● TASK DETAILS
Output all the records below, word for word.

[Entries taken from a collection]

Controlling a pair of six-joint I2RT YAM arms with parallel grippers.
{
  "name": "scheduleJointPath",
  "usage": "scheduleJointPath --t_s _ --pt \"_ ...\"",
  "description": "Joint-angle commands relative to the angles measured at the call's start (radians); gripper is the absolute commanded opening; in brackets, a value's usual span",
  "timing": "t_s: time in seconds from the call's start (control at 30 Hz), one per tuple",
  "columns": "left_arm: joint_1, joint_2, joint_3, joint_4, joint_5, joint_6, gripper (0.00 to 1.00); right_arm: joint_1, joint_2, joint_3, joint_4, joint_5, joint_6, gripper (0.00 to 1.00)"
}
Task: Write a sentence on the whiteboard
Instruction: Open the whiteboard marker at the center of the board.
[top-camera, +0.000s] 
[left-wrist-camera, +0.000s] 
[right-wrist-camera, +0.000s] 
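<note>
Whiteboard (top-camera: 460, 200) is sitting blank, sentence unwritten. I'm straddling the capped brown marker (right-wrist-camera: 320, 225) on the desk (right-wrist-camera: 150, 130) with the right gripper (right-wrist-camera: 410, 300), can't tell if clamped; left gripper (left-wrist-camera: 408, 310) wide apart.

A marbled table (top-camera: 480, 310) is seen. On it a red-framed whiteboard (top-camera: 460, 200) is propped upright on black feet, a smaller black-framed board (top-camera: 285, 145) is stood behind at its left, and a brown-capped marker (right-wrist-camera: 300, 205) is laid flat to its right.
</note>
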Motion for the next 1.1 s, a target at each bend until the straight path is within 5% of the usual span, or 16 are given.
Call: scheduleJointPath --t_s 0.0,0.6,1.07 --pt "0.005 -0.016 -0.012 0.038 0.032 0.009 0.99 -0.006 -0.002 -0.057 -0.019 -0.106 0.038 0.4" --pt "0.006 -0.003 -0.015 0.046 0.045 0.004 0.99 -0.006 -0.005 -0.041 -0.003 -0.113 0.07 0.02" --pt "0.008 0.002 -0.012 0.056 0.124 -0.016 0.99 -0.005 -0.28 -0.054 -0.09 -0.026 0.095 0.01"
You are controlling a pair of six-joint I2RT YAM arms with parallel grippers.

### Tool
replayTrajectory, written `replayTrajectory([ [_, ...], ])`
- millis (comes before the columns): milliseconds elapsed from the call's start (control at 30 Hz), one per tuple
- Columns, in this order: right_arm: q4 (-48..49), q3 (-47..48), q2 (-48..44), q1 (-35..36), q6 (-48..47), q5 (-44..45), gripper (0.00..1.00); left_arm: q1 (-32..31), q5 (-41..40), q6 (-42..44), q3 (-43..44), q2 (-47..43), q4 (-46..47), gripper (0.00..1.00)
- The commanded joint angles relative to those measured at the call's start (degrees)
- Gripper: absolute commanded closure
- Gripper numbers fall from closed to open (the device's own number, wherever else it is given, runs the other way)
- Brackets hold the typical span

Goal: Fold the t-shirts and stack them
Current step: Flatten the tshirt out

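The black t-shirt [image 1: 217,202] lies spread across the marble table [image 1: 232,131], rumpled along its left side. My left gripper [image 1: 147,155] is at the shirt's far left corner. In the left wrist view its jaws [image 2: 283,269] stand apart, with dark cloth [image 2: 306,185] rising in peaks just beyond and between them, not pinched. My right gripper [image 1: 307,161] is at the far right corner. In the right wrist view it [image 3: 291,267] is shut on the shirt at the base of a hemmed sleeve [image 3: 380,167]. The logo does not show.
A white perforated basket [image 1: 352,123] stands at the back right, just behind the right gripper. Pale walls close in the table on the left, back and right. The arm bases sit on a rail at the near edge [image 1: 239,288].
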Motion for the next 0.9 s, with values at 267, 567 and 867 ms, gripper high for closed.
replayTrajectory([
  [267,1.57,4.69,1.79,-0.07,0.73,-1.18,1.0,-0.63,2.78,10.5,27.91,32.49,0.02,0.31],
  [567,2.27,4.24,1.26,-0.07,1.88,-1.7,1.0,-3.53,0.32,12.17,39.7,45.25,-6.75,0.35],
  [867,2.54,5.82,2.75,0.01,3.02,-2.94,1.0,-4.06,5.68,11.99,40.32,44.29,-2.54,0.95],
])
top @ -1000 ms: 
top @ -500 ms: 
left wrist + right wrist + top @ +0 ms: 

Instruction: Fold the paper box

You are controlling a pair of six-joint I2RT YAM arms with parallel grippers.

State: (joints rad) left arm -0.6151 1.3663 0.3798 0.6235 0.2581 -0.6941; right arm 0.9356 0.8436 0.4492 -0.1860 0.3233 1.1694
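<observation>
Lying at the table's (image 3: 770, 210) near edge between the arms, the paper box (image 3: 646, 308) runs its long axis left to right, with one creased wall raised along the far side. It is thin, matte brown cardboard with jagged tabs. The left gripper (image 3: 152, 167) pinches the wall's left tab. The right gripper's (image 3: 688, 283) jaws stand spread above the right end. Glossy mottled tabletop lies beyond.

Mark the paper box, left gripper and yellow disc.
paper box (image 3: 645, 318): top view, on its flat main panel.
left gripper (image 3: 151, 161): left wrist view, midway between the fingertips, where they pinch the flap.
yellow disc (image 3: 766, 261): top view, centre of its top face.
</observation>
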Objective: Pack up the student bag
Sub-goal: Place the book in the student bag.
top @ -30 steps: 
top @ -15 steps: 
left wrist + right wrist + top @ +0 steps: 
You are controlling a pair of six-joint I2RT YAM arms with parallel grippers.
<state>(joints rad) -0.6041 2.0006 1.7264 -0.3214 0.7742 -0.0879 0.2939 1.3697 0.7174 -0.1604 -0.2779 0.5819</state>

● ANSWER BELOW
Controlling a pair of six-joint I2RT YAM arms with parallel grippers.
{
  "name": "scheduleJointPath",
  "usage": "scheduleJointPath --t_s _ --pt \"_ ...\"",
  "description": "Joint-angle commands relative to the angles measured at the call's start (radians); gripper is the absolute commanded opening; in brackets, a value's usual span",
  "timing": "t_s: time in seconds from the call's start (control at 30 Hz), one per tuple",
  "columns": "left_arm: joint_1, joint_2, joint_3, joint_4, joint_5, joint_6, gripper (0.00 to 1.00); right_arm: joint_1, joint_2, joint_3, joint_4, joint_5, joint_6, gripper (0.00 to 1.00)"
}
Task: Write a sentence on the whiteboard
Instruction: Open the whiteboard marker at the center of the board.
[top-camera, +0.000s] 
[left-wrist-camera, +0.000s] 
[right-wrist-camera, +0.000s] 
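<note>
Whiteboard (top-camera: 460, 200) is sitting blank, sentence unwritten. I'm straddling the capped brown marker (right-wrist-camera: 320, 225) on the desk (right-wrist-camera: 150, 130) with the right gripper (right-wrist-camera: 410, 300), can't tell if clamped; left gripper (left-wrist-camera: 408, 310) wide apart.

A marbled table (top-camera: 480, 310) is seen. On it a red-framed whiteboard (top-camera: 460, 200) is propped upright on black feet, a smaller black-framed board (top-camera: 285, 145) is stood behind at its left, and a brown-capped marker (right-wrist-camera: 300, 205) is laid flat to its right.
</note>
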Motion for the next 1.1 s, a target at each bend until the straight path is within 5% of the usual span, or 16 are given.
Call: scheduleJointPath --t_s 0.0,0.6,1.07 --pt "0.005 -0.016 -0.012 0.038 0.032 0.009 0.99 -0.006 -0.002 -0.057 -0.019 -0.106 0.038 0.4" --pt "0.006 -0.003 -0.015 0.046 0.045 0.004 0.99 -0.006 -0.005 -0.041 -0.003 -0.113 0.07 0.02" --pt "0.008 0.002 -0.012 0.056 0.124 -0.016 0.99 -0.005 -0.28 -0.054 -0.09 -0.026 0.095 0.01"
You are controlling a pair of six-joint I2RT YAM arms with parallel grippers.

### Tool
replayTrajectory, written `replayTrajectory([ [_, ...], ])`
- millis (comes before the columns): milliseconds elapsed from the call's start (control at 30 Hz), one per tuple
- Columns, in this order: right_arm: q4 (-48..49), q3 (-47..48), q2 (-48..44), q1 (-35..36), q6 (-48..47), q5 (-44..45), gripper (0.00..1.00); left_arm: q1 (-32..31), q5 (-41..40), q6 (-42..44), q3 (-43..44), q2 (-47..43), q4 (-46..47), gripper (0.00..1.00)
- The commanded joint angles relative to those measured at the call's start (degrees)
- Gripper: absolute commanded closure
- Gripper numbers fall from closed to open (the device's own number, wherever else it is given, runs the other way)
- Brackets hold the typical span

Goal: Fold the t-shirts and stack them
Current step: Flatten the tshirt out

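The black t-shirt [image 1: 217,202] lies spread across the marble table [image 1: 232,131], rumpled along its left side. My left gripper [image 1: 147,155] is at the shirt's far left corner. In the left wrist view its jaws [image 2: 283,269] stand apart, with dark cloth [image 2: 306,185] rising in peaks just beyond and between them, not pinched. My right gripper [image 1: 307,161] is at the far right corner. In the right wrist view it [image 3: 291,267] is shut on the shirt at the base of a hemmed sleeve [image 3: 380,167]. The logo does not show.
A white perforated basket [image 1: 352,123] stands at the back right, just behind the right gripper. Pale walls close in the table on the left, back and right. The arm bases sit on a rail at the near edge [image 1: 239,288].
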Motion for the next 0.9 s, with values at 267, 567 and 867 ms, gripper high for closed.
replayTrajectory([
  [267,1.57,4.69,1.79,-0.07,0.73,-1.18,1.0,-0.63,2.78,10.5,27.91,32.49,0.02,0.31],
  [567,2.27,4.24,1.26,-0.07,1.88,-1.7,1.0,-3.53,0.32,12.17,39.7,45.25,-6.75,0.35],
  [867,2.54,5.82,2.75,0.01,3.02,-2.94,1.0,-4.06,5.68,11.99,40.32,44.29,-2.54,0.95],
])
top @ -1000 ms: 
top @ -500 ms: 
left wrist + right wrist + top @ +0 ms: 

Instruction: Fold the paper box

You are controlling a pair of six-joint I2RT YAM arms with parallel grippers.

State: (joints rad) left arm -0.6151 1.3663 0.3798 0.6235 0.2581 -0.6941; right arm 0.9356 0.8436 0.4492 -0.1860 0.3233 1.1694
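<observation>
Lying at the table's (image 3: 770, 210) near edge between the arms, the paper box (image 3: 646, 308) runs its long axis left to right, with one creased wall raised along the far side. It is thin, matte brown cardboard with jagged tabs. The left gripper (image 3: 152, 167) pinches the wall's left tab. The right gripper's (image 3: 688, 283) jaws stand spread above the right end. Glossy mottled tabletop lies beyond.

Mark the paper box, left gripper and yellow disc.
paper box (image 3: 645, 318): top view, on its flat main panel.
left gripper (image 3: 151, 161): left wrist view, midway between the fingertips, where they pinch the flap.
yellow disc (image 3: 766, 261): top view, centre of its top face.
</observation>
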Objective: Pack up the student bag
Sub-goal: Place the book in the student bag.
top @ -30 steps: 
top @ -15 steps: 
left wrist + right wrist + top @ +0 steps: 
You are controlling a pair of six-joint I2RT YAM arms with parallel grippers.
<state>(joints rad) -0.6041 2.0006 1.7264 -0.3214 0.7742 -0.0879 0.2939 1.3697 0.7174 -0.1604 -0.2779 0.5819</state>

No additional answer is expected.